>>

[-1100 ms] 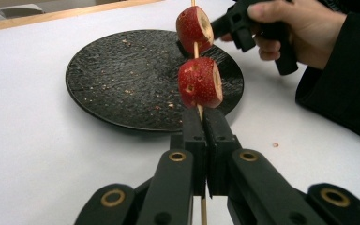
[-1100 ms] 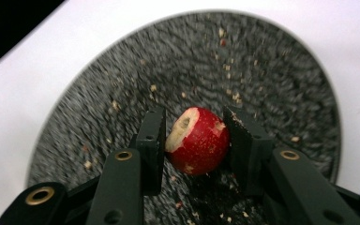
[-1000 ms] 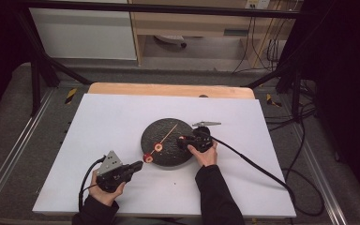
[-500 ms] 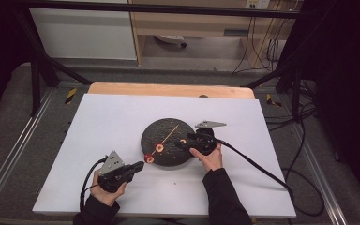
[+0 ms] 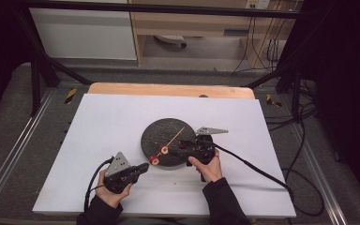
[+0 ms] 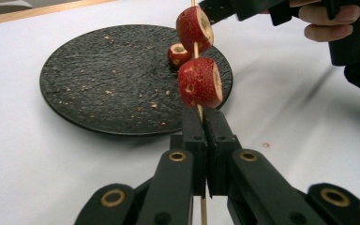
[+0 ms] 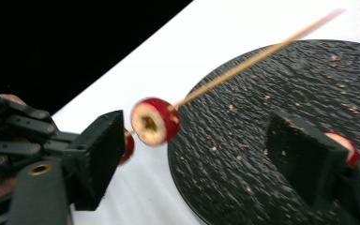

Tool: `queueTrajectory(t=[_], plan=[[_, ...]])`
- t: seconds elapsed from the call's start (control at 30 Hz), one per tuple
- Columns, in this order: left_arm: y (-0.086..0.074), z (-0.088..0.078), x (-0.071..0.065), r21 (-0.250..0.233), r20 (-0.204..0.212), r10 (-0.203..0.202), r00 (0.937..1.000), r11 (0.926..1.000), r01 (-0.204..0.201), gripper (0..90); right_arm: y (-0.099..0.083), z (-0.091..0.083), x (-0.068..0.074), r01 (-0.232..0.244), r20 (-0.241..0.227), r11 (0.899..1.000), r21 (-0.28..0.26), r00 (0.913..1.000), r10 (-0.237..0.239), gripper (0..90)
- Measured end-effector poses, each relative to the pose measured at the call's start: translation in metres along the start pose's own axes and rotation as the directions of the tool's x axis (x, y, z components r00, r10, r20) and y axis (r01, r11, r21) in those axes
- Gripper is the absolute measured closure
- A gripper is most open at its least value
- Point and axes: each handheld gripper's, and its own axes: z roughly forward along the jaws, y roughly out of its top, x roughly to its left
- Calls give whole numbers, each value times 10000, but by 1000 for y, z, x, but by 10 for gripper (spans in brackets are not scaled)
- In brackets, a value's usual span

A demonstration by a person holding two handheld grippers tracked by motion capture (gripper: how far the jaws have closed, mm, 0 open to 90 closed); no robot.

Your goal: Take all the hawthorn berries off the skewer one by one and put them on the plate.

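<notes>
From the high view, the left gripper (image 5: 143, 167) sits low on the white table (image 5: 98, 122), clamped on the near end of a thin wooden skewer (image 5: 176, 134) that slants up across the black plate (image 5: 157, 136). Two red fruit slices ride the skewer just beyond its jaws, one (image 5: 154, 161) close to the tips, the other (image 5: 164, 150) a little farther along. The right gripper (image 5: 183, 149) hovers over the plate's right edge, pointing toward the farther slice.

The left gripper view adds detail: its jaws are pressed together on the skewer (image 6: 199, 112), the nearer slice (image 6: 200, 83) just ahead of the tips and the farther slice (image 6: 195, 29) beyond. A third piece of fruit (image 6: 179, 54) lies loose on the plate (image 6: 103, 75) behind them, which the high view does not make out.

In the right gripper view the jaws stand apart, having just opened, with nothing pressed between the pads. The farther slice (image 7: 154, 121) hangs just off the left-hand jaw, and the red edge of another piece (image 7: 349, 147) peeps out behind the right-hand jaw.
</notes>
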Motion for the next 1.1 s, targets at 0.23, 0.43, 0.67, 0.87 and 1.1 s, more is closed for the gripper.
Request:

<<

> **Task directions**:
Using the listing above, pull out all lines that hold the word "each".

> **Solution for this problem**:
- Measured end-effector poses, each relative to the pose measured at the call's start: translation in metres along the start pose's own axes and rotation as the directions of the tool's x axis (x, y, z components r00, r10, r20) and y axis (r01, r11, r21) in those axes
- Point and axes: each handheld gripper's, and its own axes: z roughly forward along the jaws, y roughly out of its top, x roughly to its left
- Calls give whole numbers, each value times 10000, but by 1000 for y, z, x, but by 10 for gripper (spans in brackets are not scaled)

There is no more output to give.